**Assignment:**
Every line of the data below should be printed exactly.

**Data segment:**
_ _ _ _
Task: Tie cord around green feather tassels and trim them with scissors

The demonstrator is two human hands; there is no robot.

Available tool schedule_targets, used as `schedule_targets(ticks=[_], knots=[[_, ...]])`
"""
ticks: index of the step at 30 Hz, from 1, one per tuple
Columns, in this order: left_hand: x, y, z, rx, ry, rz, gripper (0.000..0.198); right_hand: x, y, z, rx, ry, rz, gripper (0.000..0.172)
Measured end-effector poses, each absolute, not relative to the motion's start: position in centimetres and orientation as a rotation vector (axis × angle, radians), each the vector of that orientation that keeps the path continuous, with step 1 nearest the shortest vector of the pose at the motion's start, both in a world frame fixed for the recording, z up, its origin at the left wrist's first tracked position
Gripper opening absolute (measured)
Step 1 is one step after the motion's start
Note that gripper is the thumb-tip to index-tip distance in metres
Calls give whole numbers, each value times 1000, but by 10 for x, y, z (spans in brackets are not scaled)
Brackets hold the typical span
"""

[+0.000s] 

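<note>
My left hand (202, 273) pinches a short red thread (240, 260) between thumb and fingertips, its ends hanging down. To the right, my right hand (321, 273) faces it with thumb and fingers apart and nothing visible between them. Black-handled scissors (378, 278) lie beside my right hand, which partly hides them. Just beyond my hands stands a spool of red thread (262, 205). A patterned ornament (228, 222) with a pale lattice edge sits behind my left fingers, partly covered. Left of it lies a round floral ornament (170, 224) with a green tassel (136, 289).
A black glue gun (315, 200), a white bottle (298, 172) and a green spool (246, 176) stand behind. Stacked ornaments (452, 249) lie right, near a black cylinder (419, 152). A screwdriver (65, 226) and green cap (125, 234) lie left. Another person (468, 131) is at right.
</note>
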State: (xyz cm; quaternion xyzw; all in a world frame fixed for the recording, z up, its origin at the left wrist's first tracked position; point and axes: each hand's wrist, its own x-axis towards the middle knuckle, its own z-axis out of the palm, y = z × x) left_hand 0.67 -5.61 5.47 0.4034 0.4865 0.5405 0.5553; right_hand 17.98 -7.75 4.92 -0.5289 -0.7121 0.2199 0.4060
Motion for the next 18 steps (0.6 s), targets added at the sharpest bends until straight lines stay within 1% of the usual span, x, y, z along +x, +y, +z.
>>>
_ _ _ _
**Response to this task:**
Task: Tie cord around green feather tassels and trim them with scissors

The demonstrator is two human hands; there is no robot.

Available tool schedule_targets, used as `schedule_targets(ticks=[_], knots=[[_, ...]])`
"""
ticks: index of the step at 30 Hz, from 1, one per tuple
Columns, in this order: left_hand: x, y, z, rx, ry, rz, gripper (0.000..0.198); right_hand: x, y, z, rx, ry, rz, gripper (0.000..0.172)
Measured end-effector poses, each absolute, not relative to the motion's start: position in centimetres and orientation as a rotation vector (axis × angle, radians), each the vector of that orientation that keeps the path continuous, with step 1 nearest the shortest vector of the pose at the motion's start, both in a world frame fixed for the recording, z up, its origin at the left wrist's first tracked position
Gripper opening absolute (measured)
Step 1 is one step after the motion's start
Note that gripper is the thumb-tip to index-tip distance in metres
Calls give whole numbers, each value times 1000, but by 10 for x, y, z (spans in brackets are not scaled)
Brackets hold the typical span
"""

[+0.000s] 

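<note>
My left hand (202, 273) pinches a short red thread (240, 260) between thumb and fingertips, its ends hanging down. To the right, my right hand (321, 273) faces it with thumb and fingers apart and nothing visible between them. Black-handled scissors (378, 278) lie beside my right hand, which partly hides them. Just beyond my hands stands a spool of red thread (262, 205). A patterned ornament (228, 222) with a pale lattice edge sits behind my left fingers, partly covered. Left of it lies a round floral ornament (170, 224) with a green tassel (136, 289).
A black glue gun (315, 200), a white bottle (298, 172) and a green spool (246, 176) stand behind. Stacked ornaments (452, 249) lie right, near a black cylinder (419, 152). A screwdriver (65, 226) and green cap (125, 234) lie left. Another person (468, 131) is at right.
</note>
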State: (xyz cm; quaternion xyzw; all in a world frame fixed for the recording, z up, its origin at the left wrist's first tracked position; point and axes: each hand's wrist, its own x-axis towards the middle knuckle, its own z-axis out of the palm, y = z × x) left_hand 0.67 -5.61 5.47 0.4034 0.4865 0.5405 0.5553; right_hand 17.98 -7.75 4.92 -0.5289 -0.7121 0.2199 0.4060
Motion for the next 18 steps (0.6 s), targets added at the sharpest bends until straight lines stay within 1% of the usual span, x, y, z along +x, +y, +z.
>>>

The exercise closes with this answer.